Speaking of our esteemed fed head, Bernanke’s clout among US lawmakers will be tested today as the House Financial Services committee will consider how much to expand audits of the US central bank. Panel members will be voting on a Democratic proposal to retain a ban on audits of the Fed interest-rate decisions. This would be a big blow to Ron Paul and his bill to allow audits of the Fed. Unfortunately I believe the Democratic ban on audits will pass, and Ron Paul will have to figure another way to try and hold the Fed accountable.

The worst performing of the currencies versus the US dollar over the past 24 hours is the New Zealand dollar (NZD), which fell by over 2%. The kiwi dropped as the nation’s main opposition party said it would no longer accept the central bank’s primary policy of targeting inflation. The head of the central bank’s salary is actually tied to keeping inflation rates at an acceptable level. This is one of the main reasons interest rates in New Zealand have been among the highest of industrialized nations. But in the opinion of the nation’s main opposition party, these high rates have been at the cost of slower growth and weaker exports. In my opinion, having a central bank focus on keeping inflation within a targeted range is absolutely required; and tying the main policy makers’ incomes directly to this objective is smart.

The Australian dollar (AUD) also dropped for a second day on interest rate speculation. As Chuck has written, the markets have expected the Reserve Bank to raise rates again at their December meeting, but the minutes of their November 3 meeting caused some concern that they will not raise rates again until 2010. The minutes, released yesterday, said the pace of interest rate increases is an ‘open question’ as policy makers balance the risk of inflation against an economy that could slow as government stimulus ends. But I am still firmly in Chuck’s camp, and believe the RBA will raise rates in December, and that interest rate differentials will continue to rally the Aussie dollar versus the US dollar.

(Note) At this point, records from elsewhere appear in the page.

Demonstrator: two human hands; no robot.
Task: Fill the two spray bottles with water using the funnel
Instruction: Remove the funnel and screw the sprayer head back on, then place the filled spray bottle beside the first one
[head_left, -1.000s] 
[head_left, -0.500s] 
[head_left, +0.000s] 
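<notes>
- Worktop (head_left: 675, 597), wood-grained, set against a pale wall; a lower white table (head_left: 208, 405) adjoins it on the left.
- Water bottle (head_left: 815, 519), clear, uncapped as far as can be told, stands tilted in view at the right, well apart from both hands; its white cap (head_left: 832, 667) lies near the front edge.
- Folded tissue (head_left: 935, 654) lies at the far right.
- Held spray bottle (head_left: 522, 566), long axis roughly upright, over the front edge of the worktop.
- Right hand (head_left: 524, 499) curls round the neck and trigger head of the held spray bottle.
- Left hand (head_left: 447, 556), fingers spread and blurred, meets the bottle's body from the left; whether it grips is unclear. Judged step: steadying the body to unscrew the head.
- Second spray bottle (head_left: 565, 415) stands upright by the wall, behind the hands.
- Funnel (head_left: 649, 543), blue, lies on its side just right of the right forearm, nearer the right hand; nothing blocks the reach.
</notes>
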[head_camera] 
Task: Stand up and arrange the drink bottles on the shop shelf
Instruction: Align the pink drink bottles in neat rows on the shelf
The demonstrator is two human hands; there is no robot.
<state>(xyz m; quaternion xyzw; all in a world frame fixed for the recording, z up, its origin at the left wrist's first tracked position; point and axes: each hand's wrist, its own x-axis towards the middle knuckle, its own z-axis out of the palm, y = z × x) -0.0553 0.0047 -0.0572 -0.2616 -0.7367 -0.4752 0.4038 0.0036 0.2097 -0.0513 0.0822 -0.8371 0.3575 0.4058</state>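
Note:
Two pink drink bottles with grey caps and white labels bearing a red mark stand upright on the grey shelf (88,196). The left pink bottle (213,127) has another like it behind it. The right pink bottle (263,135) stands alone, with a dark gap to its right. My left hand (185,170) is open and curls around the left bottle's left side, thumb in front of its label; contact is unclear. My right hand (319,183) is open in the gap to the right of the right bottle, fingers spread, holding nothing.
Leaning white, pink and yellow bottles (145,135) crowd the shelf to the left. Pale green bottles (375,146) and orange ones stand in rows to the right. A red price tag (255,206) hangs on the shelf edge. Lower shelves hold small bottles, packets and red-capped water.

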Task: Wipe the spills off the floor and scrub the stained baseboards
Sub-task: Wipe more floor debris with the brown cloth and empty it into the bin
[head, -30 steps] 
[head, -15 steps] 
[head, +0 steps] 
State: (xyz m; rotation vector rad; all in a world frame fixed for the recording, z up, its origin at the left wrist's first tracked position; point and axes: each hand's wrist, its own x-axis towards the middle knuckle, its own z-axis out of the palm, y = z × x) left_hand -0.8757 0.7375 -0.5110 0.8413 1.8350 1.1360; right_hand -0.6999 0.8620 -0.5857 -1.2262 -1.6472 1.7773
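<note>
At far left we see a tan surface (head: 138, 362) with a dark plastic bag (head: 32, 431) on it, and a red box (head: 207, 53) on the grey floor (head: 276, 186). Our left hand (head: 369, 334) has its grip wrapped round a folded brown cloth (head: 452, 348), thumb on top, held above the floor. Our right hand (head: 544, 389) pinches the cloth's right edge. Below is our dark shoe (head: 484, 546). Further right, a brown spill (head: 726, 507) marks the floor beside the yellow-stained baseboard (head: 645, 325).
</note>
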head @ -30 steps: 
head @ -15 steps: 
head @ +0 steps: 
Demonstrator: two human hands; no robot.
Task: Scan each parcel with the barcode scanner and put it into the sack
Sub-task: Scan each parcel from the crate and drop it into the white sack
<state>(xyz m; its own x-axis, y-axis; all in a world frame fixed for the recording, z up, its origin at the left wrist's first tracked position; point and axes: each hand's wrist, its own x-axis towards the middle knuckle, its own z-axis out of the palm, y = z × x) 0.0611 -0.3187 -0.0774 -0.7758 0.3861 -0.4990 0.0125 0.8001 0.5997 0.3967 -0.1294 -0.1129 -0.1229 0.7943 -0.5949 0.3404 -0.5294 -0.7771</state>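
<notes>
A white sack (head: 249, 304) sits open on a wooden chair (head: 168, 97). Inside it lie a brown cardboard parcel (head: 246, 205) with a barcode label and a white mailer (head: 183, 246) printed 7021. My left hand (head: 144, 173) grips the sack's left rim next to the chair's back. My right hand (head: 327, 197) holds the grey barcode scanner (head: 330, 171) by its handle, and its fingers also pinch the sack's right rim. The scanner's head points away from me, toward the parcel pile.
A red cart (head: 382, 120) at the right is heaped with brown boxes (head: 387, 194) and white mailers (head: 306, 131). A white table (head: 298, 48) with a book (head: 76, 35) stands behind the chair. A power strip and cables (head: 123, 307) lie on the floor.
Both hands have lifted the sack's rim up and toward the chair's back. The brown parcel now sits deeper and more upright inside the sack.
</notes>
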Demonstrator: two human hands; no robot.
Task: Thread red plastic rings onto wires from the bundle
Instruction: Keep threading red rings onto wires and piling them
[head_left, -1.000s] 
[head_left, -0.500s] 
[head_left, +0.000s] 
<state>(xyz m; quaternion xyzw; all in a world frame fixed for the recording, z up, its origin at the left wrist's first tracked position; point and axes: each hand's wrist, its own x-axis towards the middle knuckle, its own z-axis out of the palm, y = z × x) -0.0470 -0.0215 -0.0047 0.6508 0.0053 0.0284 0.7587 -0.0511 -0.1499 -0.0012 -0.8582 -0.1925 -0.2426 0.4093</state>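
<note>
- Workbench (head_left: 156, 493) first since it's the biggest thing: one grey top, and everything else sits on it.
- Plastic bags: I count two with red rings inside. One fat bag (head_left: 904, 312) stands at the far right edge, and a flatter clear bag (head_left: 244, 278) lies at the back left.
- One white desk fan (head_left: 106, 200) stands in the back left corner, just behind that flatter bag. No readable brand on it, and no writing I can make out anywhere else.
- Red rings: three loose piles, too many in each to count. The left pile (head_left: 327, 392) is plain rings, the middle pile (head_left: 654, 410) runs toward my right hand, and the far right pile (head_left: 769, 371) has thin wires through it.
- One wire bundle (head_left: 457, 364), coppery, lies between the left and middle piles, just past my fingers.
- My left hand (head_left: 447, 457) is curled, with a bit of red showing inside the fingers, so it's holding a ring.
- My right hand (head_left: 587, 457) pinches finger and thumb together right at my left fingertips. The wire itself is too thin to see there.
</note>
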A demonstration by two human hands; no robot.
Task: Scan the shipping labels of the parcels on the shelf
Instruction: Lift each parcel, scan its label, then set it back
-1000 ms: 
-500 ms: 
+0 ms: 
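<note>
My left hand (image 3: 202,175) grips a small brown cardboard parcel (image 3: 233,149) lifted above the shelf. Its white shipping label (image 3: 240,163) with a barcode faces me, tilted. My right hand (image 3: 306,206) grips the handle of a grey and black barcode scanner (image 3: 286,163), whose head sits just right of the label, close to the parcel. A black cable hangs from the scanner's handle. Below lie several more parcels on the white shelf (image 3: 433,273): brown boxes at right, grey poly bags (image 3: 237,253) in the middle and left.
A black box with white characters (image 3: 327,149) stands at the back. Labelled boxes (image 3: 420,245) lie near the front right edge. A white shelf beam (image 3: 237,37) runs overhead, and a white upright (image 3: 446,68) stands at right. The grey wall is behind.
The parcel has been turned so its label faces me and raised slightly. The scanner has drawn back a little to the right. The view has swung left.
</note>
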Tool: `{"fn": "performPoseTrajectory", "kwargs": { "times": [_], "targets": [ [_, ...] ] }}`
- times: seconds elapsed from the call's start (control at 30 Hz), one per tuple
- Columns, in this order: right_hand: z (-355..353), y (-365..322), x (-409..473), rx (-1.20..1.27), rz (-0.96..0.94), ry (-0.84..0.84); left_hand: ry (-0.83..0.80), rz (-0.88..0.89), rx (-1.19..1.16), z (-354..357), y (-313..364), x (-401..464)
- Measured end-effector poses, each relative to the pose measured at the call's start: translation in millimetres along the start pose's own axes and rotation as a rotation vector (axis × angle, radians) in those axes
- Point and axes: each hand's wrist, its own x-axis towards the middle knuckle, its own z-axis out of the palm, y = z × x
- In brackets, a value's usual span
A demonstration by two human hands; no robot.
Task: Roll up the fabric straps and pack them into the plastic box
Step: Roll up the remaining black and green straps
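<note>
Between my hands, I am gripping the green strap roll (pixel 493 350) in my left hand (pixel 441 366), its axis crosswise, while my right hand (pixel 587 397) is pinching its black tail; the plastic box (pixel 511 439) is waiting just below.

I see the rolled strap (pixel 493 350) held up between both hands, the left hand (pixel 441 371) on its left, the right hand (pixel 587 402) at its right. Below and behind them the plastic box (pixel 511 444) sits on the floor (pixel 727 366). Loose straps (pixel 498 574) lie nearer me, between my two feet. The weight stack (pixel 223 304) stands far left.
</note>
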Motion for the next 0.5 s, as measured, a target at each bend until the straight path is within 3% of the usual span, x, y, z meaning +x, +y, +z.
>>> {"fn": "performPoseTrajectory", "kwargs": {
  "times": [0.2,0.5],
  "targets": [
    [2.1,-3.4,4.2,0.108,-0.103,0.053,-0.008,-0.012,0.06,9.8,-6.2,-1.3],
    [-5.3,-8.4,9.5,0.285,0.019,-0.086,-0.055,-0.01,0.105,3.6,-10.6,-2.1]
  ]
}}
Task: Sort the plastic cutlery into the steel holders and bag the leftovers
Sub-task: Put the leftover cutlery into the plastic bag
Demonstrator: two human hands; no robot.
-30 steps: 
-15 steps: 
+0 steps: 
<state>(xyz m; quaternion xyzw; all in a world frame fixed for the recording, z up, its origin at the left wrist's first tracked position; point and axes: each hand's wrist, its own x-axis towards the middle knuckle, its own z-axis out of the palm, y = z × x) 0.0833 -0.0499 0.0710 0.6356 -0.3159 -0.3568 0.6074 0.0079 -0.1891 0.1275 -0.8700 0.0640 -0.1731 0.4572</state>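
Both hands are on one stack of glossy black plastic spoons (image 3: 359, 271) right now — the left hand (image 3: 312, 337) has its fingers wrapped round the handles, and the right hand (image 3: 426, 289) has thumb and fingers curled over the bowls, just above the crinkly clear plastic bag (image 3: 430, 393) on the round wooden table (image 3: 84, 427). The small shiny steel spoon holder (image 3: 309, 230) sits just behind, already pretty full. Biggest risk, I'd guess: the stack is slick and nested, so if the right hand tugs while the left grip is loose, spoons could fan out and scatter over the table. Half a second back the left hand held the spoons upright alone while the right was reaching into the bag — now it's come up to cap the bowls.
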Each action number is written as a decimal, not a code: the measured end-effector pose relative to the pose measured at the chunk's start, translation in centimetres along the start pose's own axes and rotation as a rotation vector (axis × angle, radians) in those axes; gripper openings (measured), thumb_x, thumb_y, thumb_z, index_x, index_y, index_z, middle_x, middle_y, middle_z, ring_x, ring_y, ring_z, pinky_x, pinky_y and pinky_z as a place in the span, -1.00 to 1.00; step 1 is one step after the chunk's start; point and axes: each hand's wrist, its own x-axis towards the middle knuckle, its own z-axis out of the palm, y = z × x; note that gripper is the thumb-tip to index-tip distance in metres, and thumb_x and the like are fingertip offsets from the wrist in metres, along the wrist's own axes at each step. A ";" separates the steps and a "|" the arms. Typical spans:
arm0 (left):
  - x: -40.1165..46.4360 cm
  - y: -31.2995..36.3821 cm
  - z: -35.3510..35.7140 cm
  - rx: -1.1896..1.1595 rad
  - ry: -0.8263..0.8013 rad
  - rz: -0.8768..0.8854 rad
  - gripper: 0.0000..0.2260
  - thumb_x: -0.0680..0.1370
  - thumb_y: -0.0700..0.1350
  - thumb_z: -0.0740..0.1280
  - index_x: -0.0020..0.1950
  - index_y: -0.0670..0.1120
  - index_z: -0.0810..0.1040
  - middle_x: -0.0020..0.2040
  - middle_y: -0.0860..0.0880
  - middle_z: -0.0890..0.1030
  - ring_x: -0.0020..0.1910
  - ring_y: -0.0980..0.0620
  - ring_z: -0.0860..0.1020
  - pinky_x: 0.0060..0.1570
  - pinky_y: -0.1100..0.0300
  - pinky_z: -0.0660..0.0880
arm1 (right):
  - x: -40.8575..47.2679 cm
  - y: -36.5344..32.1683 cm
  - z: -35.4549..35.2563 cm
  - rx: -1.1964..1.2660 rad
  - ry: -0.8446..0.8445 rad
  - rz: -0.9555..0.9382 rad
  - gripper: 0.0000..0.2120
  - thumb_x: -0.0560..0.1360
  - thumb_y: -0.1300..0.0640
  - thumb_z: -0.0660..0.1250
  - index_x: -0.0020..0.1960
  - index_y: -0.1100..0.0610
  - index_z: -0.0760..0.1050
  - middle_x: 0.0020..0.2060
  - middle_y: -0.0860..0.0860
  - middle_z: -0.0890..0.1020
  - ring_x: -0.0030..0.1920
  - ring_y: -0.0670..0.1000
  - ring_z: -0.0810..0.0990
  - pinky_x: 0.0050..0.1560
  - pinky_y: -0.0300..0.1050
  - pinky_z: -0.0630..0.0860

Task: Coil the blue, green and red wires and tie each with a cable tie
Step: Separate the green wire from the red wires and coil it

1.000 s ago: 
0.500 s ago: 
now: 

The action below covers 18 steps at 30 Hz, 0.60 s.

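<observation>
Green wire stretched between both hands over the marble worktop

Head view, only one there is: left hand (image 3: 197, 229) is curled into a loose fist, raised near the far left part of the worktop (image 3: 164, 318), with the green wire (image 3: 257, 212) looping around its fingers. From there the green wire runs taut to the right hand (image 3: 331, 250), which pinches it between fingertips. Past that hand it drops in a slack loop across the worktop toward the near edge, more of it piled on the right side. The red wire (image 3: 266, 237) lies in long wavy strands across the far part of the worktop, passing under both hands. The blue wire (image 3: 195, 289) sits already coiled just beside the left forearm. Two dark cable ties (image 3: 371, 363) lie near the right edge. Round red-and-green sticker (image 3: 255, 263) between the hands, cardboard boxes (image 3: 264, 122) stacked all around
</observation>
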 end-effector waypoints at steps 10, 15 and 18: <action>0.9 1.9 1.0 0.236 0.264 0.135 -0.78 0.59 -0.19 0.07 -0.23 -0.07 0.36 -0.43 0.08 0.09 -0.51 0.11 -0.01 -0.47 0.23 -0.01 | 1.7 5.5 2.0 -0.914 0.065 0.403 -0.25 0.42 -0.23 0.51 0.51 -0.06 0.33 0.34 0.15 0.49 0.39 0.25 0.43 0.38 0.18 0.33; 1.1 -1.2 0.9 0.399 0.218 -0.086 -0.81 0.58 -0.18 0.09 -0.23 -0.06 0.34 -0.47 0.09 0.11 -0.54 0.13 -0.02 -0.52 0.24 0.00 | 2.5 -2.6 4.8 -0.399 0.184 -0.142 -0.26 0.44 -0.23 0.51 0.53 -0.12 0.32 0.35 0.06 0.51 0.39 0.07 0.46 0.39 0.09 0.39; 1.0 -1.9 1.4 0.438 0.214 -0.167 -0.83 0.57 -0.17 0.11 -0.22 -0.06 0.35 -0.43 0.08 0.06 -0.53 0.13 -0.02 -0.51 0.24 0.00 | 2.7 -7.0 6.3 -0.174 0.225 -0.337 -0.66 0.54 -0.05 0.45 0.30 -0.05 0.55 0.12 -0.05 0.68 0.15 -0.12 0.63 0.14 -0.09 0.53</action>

Minutes of the Bank of England’s November meeting were also released yesterday, and showed that the policy makers were split on whether to extend the ‘quantitative easing’ program or possibly cut rates further. The pound sterling (GBP) lost ground against both the euro and US dollar as investors worried about the lack of direction. The minutes show there are three different camps at the BOE, one that favors expanding the program of pumping money into the system with bond purchases, another that favored no change, and a third that wants to use another interest rate increase to stimulate the economy. The lack of a clear plan by the central bank policy makers strikes fear into investors who want to see more of an agreement on the direction of policy.

While we don’t trade the Russian ruble, it is part of our BRIC MarketSafe CD (for which time is running out!). Chuck pointed out to me yesterday that the Russian ruble has been the best performing currency of the BRIC, which was surprising. A story overnight said that Russia’s central bank would have to accept a stronger ruble next year as rising commodity prices move the currency higher. Strong commodity markets have pushed capital into the Russian markets, pushing the ruble higher. Policy makers had indicated they would try to cap the ruble’s gains, but the IMF warned recently that these efforts to fight the ruble’s advance would prove ‘unproductive’ and that ‘underlying factors’ justify the ruble’s strength. This is good news for holders of the BRIC MarketSafe. If you haven’t purchased this latest MarketSafe CD, the cut-off is approaching – you only have until December 3, and then your opportunity is lost.

OK, to recap… The dollar rallied on carry trade reversals… The ‘audit the Fed’ bill is in jeopardy… Aussie and New Zealand dollars fell… And the BOE is split on the future of monetary policy in England.